Return only the line containing "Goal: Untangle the" and each line after it, exactly as written, through the end of the records.

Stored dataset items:
⁂
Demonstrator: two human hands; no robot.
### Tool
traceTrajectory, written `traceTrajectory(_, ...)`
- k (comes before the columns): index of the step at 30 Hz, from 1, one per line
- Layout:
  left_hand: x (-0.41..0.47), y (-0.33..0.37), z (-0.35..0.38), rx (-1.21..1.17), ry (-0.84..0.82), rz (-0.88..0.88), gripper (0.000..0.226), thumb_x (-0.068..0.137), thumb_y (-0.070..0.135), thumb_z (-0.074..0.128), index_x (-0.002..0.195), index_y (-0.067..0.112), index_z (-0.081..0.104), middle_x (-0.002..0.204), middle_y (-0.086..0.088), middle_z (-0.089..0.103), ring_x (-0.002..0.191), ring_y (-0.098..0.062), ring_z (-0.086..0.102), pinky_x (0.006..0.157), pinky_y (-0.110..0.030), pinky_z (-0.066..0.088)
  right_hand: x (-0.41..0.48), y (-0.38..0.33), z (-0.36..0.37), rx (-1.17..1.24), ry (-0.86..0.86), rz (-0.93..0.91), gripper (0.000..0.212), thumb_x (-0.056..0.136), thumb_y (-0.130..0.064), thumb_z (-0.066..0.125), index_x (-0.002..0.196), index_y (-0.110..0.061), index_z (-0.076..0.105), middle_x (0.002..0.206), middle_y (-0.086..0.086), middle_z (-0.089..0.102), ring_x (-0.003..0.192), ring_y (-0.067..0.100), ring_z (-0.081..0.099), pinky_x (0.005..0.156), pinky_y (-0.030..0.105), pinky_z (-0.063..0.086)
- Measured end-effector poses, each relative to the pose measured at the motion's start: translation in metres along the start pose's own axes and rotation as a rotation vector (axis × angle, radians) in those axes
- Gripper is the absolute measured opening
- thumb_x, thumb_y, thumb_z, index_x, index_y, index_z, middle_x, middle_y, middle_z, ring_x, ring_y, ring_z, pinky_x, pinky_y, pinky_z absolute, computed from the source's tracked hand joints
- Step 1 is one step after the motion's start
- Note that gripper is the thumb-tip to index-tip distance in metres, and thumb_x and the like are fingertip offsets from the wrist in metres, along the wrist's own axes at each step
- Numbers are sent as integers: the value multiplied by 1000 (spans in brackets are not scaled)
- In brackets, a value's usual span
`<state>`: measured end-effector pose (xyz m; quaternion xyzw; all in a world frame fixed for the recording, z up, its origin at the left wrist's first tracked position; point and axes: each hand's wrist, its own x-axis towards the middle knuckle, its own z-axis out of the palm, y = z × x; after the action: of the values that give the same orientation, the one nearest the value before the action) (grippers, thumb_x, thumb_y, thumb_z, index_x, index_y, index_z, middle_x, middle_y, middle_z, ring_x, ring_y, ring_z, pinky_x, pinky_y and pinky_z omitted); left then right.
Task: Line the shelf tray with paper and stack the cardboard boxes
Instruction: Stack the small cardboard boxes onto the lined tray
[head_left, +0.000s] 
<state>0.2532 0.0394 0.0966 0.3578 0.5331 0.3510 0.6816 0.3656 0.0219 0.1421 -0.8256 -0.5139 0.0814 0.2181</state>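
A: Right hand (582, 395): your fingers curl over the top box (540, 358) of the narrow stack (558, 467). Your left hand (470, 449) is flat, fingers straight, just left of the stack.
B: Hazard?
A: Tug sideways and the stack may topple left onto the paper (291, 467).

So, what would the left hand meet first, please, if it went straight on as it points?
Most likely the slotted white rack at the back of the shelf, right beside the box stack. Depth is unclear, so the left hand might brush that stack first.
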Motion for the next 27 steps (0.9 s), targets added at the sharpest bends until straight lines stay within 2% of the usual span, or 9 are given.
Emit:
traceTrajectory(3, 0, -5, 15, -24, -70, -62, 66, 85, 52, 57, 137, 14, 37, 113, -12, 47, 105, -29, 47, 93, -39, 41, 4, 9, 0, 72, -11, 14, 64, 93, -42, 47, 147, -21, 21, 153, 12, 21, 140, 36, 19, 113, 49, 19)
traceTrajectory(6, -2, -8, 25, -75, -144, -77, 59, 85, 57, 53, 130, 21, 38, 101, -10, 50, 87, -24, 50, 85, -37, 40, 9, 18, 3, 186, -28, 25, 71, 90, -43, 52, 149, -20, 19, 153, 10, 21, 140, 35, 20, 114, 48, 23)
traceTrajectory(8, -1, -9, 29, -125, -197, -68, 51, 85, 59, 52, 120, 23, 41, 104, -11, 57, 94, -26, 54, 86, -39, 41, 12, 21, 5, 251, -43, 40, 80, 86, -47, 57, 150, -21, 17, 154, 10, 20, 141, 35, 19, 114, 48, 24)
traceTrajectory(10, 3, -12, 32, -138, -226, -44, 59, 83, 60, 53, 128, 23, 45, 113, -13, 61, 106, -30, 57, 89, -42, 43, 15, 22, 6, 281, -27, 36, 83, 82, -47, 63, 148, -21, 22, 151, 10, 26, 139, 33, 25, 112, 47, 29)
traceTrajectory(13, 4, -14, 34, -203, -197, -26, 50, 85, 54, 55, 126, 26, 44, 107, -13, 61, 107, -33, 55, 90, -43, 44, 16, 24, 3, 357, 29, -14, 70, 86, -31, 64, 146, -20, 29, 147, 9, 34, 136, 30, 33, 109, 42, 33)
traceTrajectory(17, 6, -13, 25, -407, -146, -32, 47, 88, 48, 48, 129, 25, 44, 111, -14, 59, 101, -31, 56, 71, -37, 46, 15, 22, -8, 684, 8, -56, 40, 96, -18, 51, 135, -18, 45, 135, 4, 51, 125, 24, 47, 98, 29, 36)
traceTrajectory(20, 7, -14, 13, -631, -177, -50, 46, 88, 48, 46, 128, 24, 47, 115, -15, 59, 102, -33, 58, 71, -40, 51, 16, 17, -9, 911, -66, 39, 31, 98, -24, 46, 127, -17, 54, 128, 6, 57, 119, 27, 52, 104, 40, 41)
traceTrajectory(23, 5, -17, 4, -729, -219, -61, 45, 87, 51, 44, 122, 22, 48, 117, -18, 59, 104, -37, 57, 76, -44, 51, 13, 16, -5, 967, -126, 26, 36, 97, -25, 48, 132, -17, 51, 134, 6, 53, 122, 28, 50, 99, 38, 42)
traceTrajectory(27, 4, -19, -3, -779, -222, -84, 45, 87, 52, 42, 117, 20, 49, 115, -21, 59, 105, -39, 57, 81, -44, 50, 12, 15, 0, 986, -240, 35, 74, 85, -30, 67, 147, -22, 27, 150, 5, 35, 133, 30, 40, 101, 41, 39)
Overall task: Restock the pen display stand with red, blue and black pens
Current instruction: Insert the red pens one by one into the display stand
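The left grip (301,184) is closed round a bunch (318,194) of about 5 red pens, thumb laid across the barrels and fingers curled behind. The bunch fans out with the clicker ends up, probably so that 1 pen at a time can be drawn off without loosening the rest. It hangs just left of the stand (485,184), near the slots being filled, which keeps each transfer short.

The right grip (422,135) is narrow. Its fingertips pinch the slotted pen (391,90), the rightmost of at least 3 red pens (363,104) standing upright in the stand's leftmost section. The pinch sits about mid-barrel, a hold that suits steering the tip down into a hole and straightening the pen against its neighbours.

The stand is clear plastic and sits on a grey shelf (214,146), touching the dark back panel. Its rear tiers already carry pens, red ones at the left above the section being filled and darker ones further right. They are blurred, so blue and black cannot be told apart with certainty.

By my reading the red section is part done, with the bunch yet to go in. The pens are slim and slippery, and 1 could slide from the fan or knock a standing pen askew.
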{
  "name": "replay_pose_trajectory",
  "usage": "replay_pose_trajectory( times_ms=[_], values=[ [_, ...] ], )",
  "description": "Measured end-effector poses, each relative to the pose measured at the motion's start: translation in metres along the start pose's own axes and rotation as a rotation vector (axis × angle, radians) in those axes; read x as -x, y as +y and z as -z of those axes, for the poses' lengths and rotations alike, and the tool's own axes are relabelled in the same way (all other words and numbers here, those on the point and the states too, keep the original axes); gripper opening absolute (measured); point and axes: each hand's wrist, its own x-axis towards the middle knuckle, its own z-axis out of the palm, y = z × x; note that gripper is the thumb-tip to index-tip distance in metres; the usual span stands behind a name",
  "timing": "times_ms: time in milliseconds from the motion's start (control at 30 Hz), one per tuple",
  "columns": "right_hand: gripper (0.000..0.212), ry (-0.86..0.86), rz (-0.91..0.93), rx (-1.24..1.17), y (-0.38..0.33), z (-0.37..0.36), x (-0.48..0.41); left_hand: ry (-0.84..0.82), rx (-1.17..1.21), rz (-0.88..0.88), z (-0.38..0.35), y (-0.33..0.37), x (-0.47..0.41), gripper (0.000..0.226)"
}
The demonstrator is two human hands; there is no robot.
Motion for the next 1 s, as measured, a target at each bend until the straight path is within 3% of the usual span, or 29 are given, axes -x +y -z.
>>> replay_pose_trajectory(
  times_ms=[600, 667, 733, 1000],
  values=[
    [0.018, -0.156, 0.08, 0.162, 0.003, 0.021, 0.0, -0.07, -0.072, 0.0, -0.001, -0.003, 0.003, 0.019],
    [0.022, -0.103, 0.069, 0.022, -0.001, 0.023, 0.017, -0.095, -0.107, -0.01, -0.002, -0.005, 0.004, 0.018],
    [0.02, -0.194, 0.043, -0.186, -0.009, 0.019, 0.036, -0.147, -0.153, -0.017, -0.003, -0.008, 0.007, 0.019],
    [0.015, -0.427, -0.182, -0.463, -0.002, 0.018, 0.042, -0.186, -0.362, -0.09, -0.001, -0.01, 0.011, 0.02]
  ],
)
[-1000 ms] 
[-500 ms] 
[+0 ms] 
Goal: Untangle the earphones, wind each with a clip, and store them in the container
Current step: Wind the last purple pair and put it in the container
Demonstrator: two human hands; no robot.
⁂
WRITTEN ANSWER:
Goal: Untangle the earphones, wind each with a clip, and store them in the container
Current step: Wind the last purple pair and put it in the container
Demonstrator: two human hands; no robot.

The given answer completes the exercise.